* **Task details**
Your answer should be only the lines below from the one with "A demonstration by" to the one with "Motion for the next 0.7", repeated exactly, ends included.
Records provided below:
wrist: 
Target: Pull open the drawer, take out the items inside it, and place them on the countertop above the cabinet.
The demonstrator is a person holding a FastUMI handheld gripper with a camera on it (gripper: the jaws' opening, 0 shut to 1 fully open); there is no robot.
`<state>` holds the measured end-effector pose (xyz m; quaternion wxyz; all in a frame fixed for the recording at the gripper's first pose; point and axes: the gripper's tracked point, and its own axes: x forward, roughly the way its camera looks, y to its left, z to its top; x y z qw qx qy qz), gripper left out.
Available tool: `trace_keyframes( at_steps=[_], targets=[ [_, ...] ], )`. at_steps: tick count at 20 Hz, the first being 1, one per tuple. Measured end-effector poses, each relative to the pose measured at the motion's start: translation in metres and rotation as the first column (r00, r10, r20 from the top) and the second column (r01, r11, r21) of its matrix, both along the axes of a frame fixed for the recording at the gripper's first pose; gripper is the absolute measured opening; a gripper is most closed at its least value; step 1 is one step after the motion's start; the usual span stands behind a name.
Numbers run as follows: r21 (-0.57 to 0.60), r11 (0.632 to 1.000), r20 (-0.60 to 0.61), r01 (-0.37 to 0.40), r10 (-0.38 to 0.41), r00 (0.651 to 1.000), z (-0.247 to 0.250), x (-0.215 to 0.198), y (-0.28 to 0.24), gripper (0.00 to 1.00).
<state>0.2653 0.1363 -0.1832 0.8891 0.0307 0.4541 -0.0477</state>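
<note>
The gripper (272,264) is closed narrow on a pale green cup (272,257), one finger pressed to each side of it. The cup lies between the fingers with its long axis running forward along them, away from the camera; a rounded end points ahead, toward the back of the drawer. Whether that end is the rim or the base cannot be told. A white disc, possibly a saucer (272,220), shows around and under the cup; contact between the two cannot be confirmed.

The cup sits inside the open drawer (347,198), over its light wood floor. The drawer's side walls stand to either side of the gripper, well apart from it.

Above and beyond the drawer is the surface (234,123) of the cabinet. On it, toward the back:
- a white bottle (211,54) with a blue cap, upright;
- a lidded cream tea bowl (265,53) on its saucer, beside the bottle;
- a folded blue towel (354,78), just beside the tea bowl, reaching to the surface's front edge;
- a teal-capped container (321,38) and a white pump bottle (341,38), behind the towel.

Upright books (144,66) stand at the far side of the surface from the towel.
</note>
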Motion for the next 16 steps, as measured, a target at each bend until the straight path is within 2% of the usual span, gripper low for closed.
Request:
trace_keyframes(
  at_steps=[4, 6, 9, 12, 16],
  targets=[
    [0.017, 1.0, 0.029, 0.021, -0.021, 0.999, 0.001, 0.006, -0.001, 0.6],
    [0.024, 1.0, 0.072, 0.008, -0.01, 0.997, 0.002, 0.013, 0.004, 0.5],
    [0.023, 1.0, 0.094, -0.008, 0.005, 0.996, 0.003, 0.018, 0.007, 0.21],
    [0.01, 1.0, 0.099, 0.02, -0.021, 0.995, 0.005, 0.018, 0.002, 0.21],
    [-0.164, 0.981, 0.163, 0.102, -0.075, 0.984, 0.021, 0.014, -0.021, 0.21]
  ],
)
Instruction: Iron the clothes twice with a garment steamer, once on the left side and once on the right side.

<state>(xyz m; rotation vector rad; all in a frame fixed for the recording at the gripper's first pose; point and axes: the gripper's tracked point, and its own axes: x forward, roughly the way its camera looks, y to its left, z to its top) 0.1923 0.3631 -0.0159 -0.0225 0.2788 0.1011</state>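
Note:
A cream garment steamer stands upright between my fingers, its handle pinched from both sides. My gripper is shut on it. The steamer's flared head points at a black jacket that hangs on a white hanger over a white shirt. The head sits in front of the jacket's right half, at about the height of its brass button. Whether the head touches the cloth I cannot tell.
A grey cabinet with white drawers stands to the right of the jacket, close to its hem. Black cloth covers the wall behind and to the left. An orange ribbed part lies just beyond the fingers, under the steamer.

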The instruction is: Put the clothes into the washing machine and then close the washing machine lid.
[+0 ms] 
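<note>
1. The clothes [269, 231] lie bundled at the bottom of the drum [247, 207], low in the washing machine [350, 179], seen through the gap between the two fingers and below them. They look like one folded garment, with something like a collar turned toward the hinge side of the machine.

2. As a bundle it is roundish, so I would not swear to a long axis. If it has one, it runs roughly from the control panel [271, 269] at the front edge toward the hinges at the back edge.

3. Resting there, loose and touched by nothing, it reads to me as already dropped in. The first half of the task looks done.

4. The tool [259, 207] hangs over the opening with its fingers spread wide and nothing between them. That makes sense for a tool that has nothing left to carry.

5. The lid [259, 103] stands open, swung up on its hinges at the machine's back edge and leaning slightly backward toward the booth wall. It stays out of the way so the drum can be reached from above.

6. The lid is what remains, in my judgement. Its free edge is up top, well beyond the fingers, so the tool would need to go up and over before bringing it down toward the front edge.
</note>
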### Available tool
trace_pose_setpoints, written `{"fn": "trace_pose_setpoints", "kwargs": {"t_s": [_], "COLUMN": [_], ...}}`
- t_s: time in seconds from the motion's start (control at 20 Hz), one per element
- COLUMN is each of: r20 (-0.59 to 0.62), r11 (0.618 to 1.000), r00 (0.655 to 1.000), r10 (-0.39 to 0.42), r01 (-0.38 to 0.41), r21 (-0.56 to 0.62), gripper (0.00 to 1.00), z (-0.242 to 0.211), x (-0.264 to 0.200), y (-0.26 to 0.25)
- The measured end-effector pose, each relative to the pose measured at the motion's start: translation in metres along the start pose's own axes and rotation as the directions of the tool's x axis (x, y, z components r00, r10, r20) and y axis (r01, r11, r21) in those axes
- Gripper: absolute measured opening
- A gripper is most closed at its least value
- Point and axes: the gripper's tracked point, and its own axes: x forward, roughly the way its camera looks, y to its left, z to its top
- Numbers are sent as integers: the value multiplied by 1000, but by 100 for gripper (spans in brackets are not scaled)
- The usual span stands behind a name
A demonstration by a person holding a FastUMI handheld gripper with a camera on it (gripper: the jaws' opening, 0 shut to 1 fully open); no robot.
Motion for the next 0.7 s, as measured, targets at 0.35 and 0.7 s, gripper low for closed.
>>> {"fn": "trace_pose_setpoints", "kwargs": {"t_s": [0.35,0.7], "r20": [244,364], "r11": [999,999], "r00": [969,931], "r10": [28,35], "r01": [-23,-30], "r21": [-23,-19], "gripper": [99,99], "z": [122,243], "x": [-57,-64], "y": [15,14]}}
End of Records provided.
* **Task solution**
A demonstration by a person holding a FastUMI handheld gripper with a camera on it (gripper: the jaws' opening, 0 shut to 1 fully open); no robot.
Motion for the next 0.7 s, as measured, targets at 0.35 and 0.7 s, gripper low for closed.

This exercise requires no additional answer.